How to shard Bluewind?
Jul 30 2024
I was initially planning to shard by workspace. But a user can have many workspaces.
It means that if I want to know all the users in a given workspace I have to query accross all the shards, potentially.
You could say "Well, if user U1 creates workspace W1, then if he invites user U2 to workspace W1, we just assign its default workspace to W1, easy"
And this would be correct. But what if user U2 first created workspace W2 and then received an invitation from user U1?
He would have 2 workspaces and its default workspace might be in a different shard than the one he receives an invitation for.
So far, I am thinking that shard rebalancing is the only way... But shard rebalancing is a nasty task...

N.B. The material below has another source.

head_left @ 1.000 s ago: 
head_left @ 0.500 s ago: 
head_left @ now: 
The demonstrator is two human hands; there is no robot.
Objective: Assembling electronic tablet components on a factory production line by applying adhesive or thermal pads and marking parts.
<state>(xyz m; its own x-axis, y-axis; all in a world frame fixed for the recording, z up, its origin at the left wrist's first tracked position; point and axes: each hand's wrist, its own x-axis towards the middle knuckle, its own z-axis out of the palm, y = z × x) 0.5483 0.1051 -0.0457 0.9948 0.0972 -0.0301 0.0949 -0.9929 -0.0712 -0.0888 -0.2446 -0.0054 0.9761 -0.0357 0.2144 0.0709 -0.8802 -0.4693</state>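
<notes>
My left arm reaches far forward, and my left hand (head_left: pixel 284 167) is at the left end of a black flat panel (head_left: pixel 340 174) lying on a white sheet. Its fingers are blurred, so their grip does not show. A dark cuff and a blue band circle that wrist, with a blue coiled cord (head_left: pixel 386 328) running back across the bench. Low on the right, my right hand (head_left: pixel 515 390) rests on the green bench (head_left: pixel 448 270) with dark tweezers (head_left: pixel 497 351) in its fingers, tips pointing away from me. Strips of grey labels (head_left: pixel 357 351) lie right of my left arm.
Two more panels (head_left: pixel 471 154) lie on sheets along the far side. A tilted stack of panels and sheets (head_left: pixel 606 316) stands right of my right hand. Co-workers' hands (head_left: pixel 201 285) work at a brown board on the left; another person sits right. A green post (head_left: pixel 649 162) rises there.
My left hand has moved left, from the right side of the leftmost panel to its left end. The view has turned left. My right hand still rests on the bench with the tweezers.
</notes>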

Hopefully this doesn't happen too often, and most people invited by other users will be new users.
But look at Slack, that's clearly not the case.
Something is off, here.
P.S: It might look ridiculous to think about sharding so early, but my belief is that the reason companies can't compound is because their initial technical design is flawed. They didn't plant the right seeds:
- autodocumentation
- great framework with big community
- think about security from day 1
- etc, etc...
But it's true that there is no one size fits all in sharding. It depends on how the software is used. Still, it doesn't hurt to make assumptions based on my experience.
In my opinion, sharding by workspace is the right design for Bluewind and most SaaS solutions.
Wait, there is another problem: what if user U2 accepts the invitation from user U1? Here is what the login process would look like:
- authenticate user either through password or gmail or whatever auth system
- once user authenticated, since this user is trying to access the workspace W1, it should have a next=workspace_id in the URL.
- We will look into the database holding the workspace_id, using our routing strategy. Then we search for this workspace, all the users available and try to find user U2.
- And here is the problem: this user U2 is in the shard holding workspace W2, not W1.
A user has many workspaces, a workspace has many users. This means that there is a table out there, that holds the relationships between both.
Should this table be in the W1 shard or in the W2 shard? Options:
- we pick a shard. But this means that one shard has all the relationships between workspace and users?
- relations are all on all the shards. Meaning that if a user is "invited in another shard", he will be duplicated.
Is this really a big deal to denormalize this data? It means that when a user U1 sends an invitation to user U2, we need to first check the email of this user.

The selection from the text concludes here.